Russian Prime Minister Vladimir Putin (Feb. 10, 2012)

Russian Prime Minister Vladimir Putin (Feb. 10, 2012) Credit: AP

Prime Minister Vladimir Putin may need all his considerable election-rigging skills to win the upcoming Russian presidential election.

He has what one would think is a surefire, can't-lose campaign issue: More sex, lots and lots of more sex. The Republican presidential field, no slouches in this area, can only look on with envy.

Newt Gingrich must be thinking: "I could have made this into a positive. I wasn't philandering. I was doing my patriotic duty!"

But Putin's efforts to promote a randier Russia suggest the U.S. military's description of someone so incompetent and uninspiring that he couldn't peddle a desirable female commodity on a troopship. (You precocious younger readers, go ask your father. Preferably within earshot of Mom.)

However, as the London Daily Mail put it, "his edict to go forth and multiply" was immediately mocked and ridiculed by the Russian public, especially the women.

Said one incredulously, perhaps thinking of the production quotas under the old Soviet Union, "So, now we have to make love nonstop?" If you're a true patriot, yes, says Putin.

The newspaper Politico posted a TV ad from Putin's United Russia Party that strongly suggests an attractive young couple having sex in a voting booth, presumably while voting for Putin. The slogan: "Let's Do It Together."

Putin, however, is less interested in a sexually satisfied nation than in a more populous one. Since Putin first took office as president in 2000, the ethnic Russian population has fallen by 2.5 million and the country is on pace to see its overall population fall by 50 million by 2050 to around 107 million.

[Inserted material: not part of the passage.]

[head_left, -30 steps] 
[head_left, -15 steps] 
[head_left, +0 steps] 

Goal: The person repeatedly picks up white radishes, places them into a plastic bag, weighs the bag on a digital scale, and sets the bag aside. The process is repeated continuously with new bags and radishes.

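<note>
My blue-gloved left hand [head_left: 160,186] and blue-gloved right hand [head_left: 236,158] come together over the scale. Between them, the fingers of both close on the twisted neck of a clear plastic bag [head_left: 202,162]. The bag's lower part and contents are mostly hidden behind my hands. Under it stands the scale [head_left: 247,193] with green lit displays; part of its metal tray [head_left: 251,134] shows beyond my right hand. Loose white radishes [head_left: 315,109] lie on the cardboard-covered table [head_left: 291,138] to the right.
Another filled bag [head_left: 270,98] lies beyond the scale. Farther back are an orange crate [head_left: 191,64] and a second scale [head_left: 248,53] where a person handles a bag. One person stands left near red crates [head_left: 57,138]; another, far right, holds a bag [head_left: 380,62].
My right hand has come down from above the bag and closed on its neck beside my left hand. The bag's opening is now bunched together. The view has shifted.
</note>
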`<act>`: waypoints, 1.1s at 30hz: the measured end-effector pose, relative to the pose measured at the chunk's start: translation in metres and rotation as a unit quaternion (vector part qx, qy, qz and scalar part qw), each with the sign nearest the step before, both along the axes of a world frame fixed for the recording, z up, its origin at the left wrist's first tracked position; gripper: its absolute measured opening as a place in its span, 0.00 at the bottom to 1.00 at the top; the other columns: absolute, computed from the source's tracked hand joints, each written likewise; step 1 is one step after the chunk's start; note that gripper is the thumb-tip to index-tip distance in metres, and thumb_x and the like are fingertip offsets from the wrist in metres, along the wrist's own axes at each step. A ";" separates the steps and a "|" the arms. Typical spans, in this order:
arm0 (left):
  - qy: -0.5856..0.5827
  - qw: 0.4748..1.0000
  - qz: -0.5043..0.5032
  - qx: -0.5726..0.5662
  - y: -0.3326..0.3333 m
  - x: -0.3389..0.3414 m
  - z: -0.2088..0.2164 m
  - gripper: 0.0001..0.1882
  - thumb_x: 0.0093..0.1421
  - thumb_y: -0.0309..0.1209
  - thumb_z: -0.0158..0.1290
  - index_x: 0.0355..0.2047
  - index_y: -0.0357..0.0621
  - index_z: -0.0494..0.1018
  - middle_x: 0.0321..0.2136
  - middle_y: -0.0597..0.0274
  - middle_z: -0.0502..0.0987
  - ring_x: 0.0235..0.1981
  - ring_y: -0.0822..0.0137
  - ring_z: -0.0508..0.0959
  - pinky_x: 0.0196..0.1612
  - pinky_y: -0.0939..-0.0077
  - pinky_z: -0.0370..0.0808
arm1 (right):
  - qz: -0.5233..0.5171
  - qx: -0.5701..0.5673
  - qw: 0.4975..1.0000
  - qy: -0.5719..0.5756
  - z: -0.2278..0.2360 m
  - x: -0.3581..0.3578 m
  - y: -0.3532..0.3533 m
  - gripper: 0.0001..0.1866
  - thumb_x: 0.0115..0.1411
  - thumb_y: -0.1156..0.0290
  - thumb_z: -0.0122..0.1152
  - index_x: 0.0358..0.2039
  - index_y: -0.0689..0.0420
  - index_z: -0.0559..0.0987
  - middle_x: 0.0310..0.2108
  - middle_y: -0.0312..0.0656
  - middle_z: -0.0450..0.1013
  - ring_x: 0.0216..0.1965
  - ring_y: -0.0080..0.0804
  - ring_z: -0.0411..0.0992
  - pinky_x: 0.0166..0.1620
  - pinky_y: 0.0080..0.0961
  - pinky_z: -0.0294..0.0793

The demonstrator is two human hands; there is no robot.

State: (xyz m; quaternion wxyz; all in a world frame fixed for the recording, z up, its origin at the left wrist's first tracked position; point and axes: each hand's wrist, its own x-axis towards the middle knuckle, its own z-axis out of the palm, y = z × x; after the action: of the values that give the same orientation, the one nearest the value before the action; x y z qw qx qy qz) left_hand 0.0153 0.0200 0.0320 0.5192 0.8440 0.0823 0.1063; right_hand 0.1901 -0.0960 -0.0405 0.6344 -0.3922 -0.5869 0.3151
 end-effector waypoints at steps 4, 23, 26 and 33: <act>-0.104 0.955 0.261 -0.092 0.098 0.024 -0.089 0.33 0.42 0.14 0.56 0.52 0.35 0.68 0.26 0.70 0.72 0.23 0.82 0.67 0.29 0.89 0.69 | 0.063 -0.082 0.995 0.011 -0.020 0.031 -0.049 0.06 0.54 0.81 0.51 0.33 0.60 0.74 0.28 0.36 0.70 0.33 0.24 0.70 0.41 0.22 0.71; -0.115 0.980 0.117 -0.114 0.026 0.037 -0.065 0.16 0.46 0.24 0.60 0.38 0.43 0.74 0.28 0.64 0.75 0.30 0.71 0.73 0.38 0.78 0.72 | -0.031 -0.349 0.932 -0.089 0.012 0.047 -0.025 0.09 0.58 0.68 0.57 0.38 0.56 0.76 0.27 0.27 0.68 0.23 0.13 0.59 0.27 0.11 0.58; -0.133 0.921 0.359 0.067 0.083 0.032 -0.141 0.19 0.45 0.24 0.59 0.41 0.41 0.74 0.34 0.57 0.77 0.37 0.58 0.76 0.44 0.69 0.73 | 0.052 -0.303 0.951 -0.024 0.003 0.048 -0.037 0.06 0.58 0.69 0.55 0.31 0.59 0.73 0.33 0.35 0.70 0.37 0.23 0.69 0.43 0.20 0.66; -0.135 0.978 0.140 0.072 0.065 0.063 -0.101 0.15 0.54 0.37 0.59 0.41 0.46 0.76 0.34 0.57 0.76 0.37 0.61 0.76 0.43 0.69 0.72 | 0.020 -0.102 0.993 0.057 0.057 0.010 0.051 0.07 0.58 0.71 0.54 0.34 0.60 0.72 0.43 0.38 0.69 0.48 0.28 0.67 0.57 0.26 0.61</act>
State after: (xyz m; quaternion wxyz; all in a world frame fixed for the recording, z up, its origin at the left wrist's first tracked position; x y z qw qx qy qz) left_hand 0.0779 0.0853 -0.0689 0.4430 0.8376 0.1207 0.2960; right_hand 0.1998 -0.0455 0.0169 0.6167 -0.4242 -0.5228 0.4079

He wants to see his people get busy right now to make up for that shortfall, otherwise, "We are facing the risk of turning into an 'empty space' whose fate will not be decided by us."

As it happens, Russia is surrounded by states, many of them Islamic, with soaring birthrates and eyes on Russia's empty spaces and ample resources. To help the birthrate along, Putin is not just urging more sex but promising mothers of a third child better housing, $221 a month and free kindergarten.

His plea for more copulation and procreation has not gone totally unheeded. A foreign commenter, presumably male, on one website examining the more-sex issue, posted this offer: "I'd be happy to help out."

Dale McFeatters is a senior writer for the Scripps Howard News Service.